All operational business processes follow the same basic pattern:
- Collect some type of data
- Layer business rules on it (for example, make the priority high when the initiator is a board member)
- Route it down a workflow, preferably with automated assignments so people don’t need to know how to direct the request
- Report on it
Beyond that, you can get as fancy as you want – roles and authority levels to protect data on a need-to-know basis, mobile access, proactive notifications, audit trails, dashboards, etc. But at a fundamental level, the mechanics of operational business processes are simple: collect some data, route it, report on it.
With that basic understanding, you begin to work out how the boring-but-important elements of applications – crash recovery, memory management, communication with datasources, security, and much more – that have nothing to do with the business can be detached from the much more important, yet much simpler, task of encapsulating business-specific rules and flows.
Taking it a step further, all the difficult, non-business-specific code can be combined into a collection of engines whose job it is to execute business functionality, which can now be encapsulated and stored as metadata.
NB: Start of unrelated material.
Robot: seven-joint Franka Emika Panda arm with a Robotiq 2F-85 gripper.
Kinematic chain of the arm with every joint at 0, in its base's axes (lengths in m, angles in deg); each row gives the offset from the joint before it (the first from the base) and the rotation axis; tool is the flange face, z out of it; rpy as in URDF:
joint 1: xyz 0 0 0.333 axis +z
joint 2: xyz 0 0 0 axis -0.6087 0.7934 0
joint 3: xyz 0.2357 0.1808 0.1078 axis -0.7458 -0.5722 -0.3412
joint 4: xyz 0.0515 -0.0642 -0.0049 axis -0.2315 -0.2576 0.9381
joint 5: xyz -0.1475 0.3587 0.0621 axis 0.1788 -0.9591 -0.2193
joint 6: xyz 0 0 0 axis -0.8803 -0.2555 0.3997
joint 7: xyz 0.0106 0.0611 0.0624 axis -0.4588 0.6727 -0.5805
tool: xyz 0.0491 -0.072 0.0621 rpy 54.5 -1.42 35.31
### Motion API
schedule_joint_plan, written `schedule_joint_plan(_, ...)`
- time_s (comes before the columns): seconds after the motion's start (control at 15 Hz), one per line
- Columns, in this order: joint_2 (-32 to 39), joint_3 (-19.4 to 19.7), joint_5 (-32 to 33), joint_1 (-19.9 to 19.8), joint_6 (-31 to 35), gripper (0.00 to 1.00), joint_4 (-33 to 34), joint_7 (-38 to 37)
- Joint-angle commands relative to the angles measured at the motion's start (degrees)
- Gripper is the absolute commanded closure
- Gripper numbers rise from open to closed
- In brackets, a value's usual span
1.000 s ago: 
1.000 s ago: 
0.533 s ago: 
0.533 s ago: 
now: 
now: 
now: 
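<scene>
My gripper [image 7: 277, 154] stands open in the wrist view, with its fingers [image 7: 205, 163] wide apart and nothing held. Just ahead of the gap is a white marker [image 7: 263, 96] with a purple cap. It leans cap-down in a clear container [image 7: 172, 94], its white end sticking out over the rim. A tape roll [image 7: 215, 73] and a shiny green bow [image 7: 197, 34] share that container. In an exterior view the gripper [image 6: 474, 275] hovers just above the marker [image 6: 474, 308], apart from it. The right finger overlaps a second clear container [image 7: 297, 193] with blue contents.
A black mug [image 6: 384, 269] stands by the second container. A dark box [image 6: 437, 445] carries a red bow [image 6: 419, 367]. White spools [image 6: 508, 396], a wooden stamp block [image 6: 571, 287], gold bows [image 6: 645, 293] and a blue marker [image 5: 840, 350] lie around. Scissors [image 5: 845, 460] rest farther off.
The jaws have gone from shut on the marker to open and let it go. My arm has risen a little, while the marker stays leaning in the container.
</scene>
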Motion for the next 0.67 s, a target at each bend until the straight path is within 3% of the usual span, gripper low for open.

Put it all together, and you end up with a no-code platform on top of which the applications it executes live as files that can easily be moved from one area to another.
This is an increasingly popular and efficient way of creating and maintaining business applications, and it represents the future.
Just as importantly, no-code platforms don’t require professional programmers to build agile, high-quality enterprise applications. Our own experience proves this – when we recruit Application Engineers, we look for smart recent graduates, preferably with engineering or science degrees, but we don’t require programming skills.
Throw in a good governance model (just because you can make a change quickly doesn’t mean you should – at least not without good testing and communication) and you’ve got a recipe for cost-effective, scalable digitization.
Different vendors have created platforms with engines tuned to specific application spaces. Force.com excels at customer management solutions, as its CRM background would suggest. Zoho addresses common back-office needs of small and medium businesses. Ours is focused on operational processes, in which field work, continuous improvement, and regulatory compliance are common elements.
Regardless of the markets they address, however, all these platforms yield similar benefits:
- It’s easier, faster, and safer to make changes specific to your business
- More tailored functionality means lower change management and training costs
- Ongoing maintenance is significantly less expensive
- A constantly upgraded underlying platform gives you access to new features without having to go through an expensive refactoring process, as IBM, SAP, and other traditional ERPs force you to do
No-code and low-code platforms will continue to grow as a crucial element of any enterprise’s technology ecosystem. The economics of the hard savings they yield are unassailable, as are the soft savings from increased agility, lower risk, and improved competitiveness. To argue otherwise is to be on the losing side of progress.